How to complete this task =>
Copy each line of the records that holds the string "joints".

Entries provided =>
-------

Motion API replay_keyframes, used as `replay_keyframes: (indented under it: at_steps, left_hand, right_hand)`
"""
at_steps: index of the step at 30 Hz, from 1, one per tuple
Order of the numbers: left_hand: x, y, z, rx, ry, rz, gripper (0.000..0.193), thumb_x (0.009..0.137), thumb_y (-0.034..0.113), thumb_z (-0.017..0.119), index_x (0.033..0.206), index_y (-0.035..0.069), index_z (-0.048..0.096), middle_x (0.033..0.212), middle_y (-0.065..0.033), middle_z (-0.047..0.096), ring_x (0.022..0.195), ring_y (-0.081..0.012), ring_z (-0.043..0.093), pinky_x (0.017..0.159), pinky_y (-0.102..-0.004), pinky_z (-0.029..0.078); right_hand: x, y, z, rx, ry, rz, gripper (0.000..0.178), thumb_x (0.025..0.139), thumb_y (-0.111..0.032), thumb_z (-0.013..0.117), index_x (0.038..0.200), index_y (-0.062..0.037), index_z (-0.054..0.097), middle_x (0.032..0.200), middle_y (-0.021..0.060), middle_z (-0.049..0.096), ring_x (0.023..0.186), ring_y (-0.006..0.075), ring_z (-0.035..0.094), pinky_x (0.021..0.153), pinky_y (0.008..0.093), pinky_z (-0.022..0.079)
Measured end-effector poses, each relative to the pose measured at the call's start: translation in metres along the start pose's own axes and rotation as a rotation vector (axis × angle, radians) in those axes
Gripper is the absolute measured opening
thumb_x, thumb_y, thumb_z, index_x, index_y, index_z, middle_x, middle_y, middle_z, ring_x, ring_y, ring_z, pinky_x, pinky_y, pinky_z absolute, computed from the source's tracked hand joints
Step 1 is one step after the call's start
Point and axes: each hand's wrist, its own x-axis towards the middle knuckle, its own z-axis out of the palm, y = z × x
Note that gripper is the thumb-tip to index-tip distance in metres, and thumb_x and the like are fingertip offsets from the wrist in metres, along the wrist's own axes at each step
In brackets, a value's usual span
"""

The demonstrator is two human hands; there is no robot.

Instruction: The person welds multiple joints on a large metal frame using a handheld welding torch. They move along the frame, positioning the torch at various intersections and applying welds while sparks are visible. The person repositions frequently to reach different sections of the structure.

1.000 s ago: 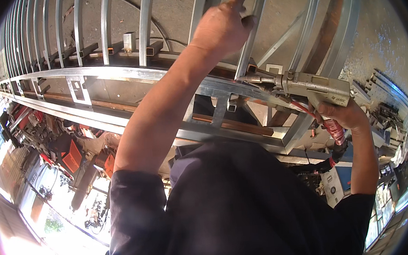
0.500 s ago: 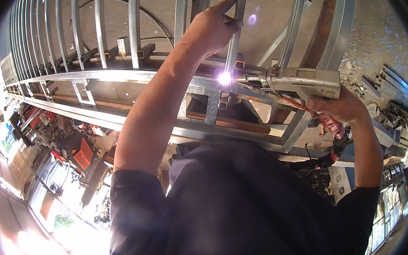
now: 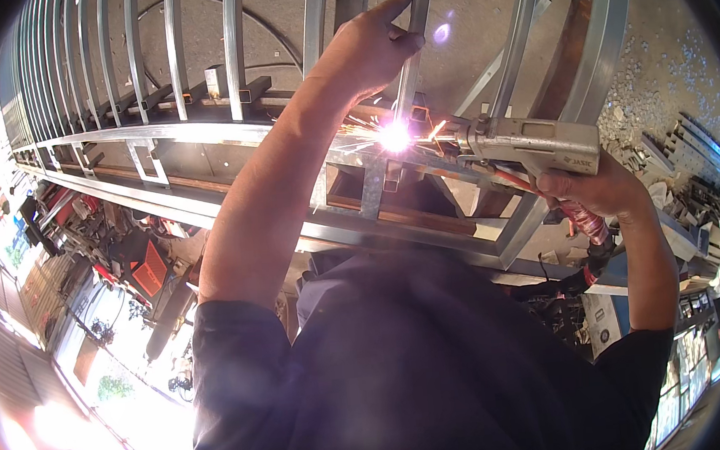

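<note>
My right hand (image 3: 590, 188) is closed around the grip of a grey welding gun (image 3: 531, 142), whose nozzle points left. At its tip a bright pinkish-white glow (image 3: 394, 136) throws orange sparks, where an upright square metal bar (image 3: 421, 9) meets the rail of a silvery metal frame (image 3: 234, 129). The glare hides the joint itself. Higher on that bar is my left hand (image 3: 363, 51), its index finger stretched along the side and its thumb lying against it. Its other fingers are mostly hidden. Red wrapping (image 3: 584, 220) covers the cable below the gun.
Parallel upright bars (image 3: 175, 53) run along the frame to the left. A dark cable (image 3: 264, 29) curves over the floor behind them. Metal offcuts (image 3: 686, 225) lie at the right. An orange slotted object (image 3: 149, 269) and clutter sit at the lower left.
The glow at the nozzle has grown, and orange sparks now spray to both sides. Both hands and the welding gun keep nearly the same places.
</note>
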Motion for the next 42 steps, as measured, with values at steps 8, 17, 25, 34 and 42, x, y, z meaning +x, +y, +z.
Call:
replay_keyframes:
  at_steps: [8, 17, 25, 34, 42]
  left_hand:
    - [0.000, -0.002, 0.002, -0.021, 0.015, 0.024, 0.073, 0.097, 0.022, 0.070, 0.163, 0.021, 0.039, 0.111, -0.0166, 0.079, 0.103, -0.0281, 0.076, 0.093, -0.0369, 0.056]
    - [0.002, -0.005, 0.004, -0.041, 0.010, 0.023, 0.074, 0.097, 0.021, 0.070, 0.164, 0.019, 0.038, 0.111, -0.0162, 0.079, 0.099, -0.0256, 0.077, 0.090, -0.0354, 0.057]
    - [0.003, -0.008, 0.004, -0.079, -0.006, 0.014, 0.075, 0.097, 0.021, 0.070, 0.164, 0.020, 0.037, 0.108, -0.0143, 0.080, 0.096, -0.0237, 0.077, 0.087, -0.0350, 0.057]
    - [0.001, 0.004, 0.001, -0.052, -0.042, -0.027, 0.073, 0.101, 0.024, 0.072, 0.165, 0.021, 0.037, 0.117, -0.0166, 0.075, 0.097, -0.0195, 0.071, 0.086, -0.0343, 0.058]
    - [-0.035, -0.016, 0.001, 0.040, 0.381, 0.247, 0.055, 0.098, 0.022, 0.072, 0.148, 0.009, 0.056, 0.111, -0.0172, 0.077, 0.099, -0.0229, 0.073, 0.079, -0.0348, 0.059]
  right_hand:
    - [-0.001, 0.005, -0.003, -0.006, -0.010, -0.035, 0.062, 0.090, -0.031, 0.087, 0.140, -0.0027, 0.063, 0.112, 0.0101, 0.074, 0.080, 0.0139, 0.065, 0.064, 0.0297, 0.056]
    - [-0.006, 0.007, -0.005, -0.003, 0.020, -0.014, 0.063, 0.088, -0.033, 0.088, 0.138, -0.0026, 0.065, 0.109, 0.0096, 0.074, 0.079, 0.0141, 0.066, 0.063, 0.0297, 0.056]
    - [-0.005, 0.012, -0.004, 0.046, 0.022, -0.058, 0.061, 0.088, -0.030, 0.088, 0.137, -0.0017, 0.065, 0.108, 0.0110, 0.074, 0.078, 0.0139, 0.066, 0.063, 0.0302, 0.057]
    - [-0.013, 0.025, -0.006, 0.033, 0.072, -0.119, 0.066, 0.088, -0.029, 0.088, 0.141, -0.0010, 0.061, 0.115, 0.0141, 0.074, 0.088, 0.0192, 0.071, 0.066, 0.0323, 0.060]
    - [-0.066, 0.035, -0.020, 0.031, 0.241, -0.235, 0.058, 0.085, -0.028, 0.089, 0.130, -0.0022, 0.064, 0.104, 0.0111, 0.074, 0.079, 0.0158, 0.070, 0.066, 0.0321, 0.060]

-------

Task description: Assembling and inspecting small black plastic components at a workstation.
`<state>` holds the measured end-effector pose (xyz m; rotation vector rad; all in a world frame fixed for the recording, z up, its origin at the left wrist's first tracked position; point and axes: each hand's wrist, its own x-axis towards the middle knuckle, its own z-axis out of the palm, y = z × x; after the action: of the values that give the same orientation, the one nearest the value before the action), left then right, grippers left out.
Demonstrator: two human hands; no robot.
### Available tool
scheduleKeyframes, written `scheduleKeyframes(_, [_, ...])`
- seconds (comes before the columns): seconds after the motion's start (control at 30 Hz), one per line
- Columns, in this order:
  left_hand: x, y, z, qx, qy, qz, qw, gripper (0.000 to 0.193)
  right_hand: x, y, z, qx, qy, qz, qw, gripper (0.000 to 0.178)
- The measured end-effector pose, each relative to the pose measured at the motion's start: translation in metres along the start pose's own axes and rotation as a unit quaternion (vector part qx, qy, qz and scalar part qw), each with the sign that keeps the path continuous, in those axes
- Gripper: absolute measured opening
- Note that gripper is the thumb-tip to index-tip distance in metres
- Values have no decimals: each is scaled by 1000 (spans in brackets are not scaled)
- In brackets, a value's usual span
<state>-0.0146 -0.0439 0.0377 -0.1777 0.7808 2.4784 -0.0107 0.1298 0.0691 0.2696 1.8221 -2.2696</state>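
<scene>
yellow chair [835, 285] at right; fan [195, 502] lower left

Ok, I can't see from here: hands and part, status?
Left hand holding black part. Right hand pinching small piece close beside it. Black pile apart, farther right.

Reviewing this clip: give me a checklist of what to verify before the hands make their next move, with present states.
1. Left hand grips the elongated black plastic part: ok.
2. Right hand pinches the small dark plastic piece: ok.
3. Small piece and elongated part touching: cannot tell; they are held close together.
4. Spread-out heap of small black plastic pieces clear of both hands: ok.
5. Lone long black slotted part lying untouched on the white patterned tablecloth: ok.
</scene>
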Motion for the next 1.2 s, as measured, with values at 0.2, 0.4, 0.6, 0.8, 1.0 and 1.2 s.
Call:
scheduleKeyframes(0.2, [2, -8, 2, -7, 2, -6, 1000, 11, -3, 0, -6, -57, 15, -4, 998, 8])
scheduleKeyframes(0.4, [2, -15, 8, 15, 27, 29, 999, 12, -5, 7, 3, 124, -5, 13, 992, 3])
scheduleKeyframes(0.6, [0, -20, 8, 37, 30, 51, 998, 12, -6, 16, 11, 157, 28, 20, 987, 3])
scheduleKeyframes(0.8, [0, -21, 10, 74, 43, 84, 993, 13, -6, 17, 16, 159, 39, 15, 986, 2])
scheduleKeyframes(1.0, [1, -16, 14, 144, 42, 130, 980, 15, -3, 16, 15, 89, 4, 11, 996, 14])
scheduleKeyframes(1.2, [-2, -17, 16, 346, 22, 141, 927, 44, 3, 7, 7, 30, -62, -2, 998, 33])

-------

Final answer =>
thumb_x, thumb_y, thumb_z, index_x, index_y, index_z, middle_x, middle_y, middle_z, ring_x, ring_y, ring_z, pinky_x, pinky_y, pinky_z absolute, computed from the source's tracked hand joints
Instruction: The person welds multiple joints on a large metal frame using a handheld welding torch. They move along the frame, positioning the torch at various intersections and applying welds while sparks are visible. The person repositions frequently to reach different sections of the structure.

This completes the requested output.